DATASET SECTION
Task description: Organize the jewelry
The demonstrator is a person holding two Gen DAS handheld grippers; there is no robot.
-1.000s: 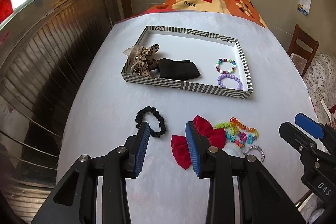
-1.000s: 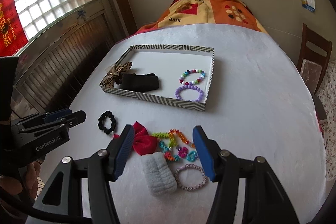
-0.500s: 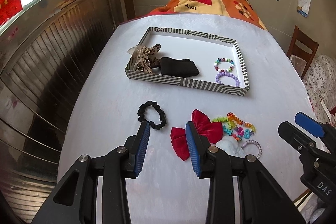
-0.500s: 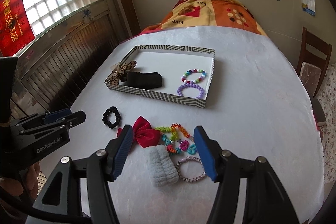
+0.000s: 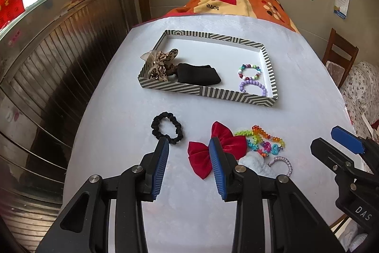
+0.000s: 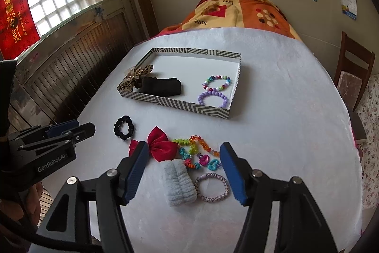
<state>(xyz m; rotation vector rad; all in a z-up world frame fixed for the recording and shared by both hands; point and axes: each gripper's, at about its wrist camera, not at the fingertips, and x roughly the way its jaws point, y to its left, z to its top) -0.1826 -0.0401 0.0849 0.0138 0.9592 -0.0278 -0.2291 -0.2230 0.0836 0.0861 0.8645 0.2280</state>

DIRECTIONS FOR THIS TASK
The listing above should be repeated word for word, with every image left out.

PROBLEM SOLUTION
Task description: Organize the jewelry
The demonstrator is a person holding two Gen DAS handheld grippers; there is no robot.
-1.000s: 
-1.000s: 
-0.500s: 
-0.500s: 
+0.000s: 
+0.000s: 
<state>(xyz m; rotation vector rad; all in a z-up world frame fixed for the recording and shared by both hands; point and axes: each gripper's, at about its wrist camera, not at the fingertips, and x roughly the way its jaws point, y to its left, z to its top) -0.1826 -0.0401 0.0849 0.0138 0.9592 -0.0278 -0.2291 -0.2230 0.0836 0.0861 0.8645 0.2280</state>

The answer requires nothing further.